What you need to do: Your answer should be every line below that includes the word "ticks".
═══ Data provided ═══
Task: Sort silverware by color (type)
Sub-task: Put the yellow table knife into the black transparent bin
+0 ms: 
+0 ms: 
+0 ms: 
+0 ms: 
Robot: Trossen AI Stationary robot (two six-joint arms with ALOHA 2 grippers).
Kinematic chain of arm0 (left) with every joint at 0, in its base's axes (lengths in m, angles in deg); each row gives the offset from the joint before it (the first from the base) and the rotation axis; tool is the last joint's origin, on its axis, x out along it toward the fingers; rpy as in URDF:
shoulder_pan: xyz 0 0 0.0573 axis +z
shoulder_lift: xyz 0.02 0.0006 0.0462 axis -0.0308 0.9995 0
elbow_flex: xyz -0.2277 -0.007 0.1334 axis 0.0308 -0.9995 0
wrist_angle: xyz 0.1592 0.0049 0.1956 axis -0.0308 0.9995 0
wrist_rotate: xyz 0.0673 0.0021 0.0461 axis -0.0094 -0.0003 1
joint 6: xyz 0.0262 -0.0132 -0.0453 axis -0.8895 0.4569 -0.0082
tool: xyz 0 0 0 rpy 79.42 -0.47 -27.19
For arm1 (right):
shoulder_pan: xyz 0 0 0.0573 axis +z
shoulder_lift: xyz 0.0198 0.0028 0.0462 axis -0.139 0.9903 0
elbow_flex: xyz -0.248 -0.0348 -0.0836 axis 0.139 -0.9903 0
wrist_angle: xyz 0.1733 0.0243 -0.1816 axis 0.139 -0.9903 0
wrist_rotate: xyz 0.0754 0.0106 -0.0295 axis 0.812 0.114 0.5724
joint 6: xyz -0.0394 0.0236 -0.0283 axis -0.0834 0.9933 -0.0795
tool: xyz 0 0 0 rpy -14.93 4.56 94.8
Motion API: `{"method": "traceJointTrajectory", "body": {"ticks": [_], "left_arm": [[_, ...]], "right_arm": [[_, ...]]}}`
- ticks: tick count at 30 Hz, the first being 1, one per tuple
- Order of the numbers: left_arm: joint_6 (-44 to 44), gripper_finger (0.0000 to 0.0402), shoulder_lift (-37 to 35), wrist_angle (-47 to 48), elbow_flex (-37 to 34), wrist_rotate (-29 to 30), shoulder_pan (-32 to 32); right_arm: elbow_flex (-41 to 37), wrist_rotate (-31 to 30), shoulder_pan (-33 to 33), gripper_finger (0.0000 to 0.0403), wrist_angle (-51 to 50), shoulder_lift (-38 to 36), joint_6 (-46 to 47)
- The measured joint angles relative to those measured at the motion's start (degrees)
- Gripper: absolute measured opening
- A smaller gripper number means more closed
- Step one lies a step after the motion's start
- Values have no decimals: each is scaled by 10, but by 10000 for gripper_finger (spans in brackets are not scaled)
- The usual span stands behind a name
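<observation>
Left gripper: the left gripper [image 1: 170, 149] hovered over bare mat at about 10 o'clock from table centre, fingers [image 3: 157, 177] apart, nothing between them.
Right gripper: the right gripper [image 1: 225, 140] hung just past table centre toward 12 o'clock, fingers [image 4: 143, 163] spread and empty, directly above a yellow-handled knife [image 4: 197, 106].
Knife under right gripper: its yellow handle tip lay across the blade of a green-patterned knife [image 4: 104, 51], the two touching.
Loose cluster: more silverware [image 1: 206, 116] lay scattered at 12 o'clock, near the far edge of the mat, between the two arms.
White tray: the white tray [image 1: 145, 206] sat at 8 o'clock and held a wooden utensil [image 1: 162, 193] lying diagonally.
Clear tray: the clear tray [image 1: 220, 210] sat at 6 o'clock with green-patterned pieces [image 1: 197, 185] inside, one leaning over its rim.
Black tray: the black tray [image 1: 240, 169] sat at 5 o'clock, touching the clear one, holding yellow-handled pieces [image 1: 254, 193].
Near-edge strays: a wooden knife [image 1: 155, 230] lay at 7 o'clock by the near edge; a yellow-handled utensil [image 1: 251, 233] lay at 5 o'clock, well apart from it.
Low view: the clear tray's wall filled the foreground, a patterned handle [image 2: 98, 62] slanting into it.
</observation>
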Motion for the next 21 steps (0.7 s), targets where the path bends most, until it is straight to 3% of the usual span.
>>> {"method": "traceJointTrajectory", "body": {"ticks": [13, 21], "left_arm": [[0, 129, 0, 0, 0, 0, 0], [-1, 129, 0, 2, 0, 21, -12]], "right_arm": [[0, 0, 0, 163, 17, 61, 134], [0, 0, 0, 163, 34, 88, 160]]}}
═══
Finished task:
Motion API: `{"method": "traceJointTrajectory", "body": {"ticks": [_], "left_arm": [[_, ...]], "right_arm": [[_, ...]]}}`
- ticks: tick count at 30 Hz, the first being 1, one per tuple
>>> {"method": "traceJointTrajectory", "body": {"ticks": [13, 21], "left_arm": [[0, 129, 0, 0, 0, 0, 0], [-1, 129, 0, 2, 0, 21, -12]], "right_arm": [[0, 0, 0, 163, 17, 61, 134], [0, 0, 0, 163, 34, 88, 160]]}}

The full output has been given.